Work required
Hunt through the lines below for the string "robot" and copy each one that has it.

*** Begin section ***

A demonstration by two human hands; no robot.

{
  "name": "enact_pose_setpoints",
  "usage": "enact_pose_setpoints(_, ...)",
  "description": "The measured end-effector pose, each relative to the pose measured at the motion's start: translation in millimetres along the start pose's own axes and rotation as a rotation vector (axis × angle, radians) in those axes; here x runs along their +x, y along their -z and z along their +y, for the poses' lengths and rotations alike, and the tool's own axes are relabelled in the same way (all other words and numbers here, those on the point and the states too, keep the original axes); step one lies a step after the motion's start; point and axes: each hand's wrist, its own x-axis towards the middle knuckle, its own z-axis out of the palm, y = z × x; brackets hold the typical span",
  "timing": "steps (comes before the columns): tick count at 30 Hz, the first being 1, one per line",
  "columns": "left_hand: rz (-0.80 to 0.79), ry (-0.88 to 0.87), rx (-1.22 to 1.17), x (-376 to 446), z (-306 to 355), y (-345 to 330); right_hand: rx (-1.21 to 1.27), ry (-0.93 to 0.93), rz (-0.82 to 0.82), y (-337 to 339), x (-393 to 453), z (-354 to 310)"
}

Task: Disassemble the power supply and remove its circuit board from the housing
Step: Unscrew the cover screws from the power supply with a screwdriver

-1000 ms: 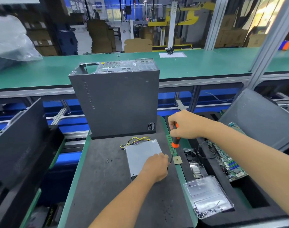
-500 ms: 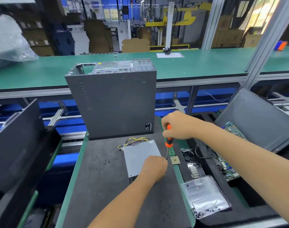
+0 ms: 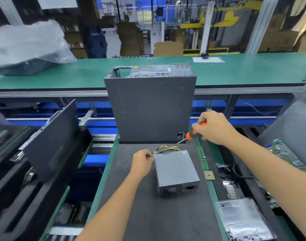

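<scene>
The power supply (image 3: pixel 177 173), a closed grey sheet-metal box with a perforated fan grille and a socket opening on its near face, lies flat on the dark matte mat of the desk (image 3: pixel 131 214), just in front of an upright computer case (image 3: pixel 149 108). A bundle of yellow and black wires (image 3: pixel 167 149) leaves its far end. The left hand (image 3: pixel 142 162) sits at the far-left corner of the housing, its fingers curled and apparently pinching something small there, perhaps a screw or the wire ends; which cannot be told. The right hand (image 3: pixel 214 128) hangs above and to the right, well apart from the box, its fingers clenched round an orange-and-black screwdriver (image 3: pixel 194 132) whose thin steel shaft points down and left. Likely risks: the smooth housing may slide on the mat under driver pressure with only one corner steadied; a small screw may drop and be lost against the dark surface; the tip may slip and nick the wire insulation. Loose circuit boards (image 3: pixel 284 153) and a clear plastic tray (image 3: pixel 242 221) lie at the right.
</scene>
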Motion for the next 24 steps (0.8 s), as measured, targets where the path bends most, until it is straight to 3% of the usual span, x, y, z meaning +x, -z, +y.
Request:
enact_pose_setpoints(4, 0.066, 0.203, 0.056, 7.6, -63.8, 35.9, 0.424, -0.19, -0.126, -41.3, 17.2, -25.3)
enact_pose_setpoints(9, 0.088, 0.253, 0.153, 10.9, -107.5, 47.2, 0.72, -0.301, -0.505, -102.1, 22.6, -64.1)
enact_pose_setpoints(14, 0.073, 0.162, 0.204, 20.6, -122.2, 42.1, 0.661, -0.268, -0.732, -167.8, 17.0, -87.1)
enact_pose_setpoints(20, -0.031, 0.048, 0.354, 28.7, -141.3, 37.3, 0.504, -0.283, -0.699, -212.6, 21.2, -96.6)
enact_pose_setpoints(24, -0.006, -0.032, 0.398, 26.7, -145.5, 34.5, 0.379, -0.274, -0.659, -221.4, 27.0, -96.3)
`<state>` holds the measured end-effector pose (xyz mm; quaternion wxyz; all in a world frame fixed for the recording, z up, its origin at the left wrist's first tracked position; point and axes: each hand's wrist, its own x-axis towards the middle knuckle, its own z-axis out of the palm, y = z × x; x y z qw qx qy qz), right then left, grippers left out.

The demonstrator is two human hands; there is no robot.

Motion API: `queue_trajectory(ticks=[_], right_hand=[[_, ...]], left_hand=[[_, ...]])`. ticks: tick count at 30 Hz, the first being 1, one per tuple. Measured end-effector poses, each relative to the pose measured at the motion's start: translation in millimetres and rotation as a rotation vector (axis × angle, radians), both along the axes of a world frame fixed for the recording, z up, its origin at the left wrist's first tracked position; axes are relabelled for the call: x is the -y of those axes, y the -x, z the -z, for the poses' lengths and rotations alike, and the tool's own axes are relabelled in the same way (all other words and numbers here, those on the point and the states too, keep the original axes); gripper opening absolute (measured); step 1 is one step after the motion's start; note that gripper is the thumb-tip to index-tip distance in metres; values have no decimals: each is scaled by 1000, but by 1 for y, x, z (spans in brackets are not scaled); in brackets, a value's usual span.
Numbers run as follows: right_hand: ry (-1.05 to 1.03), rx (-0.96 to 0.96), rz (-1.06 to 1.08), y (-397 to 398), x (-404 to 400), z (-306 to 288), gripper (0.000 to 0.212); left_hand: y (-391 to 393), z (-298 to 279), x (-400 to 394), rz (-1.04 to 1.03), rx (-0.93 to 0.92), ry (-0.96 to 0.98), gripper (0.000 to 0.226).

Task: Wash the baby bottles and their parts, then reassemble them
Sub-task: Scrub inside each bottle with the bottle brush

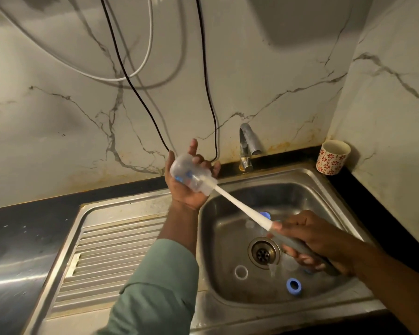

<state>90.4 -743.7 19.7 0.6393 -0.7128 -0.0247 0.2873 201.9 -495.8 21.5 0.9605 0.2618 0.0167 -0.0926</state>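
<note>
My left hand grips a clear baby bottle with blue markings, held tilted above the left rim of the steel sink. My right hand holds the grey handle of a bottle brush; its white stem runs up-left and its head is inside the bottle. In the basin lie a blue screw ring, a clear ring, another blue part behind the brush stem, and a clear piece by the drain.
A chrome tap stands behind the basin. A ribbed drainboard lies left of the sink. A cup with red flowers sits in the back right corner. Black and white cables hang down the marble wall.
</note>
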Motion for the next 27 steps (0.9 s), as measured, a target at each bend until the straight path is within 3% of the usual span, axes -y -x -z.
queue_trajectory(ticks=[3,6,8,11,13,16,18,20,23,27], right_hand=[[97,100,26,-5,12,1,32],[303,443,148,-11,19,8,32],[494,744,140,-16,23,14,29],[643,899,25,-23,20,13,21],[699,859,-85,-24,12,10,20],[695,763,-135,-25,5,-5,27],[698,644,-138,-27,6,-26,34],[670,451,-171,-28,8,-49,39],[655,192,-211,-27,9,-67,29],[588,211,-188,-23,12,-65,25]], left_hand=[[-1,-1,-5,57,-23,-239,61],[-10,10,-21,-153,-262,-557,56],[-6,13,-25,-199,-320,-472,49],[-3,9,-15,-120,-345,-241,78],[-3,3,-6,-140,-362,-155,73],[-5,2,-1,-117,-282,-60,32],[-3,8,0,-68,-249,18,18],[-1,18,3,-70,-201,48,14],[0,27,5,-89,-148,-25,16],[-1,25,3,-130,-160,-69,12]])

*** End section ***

Answer area
A demonstration by two human hands; no robot.
The demonstrator is two human hands; there is no robot.

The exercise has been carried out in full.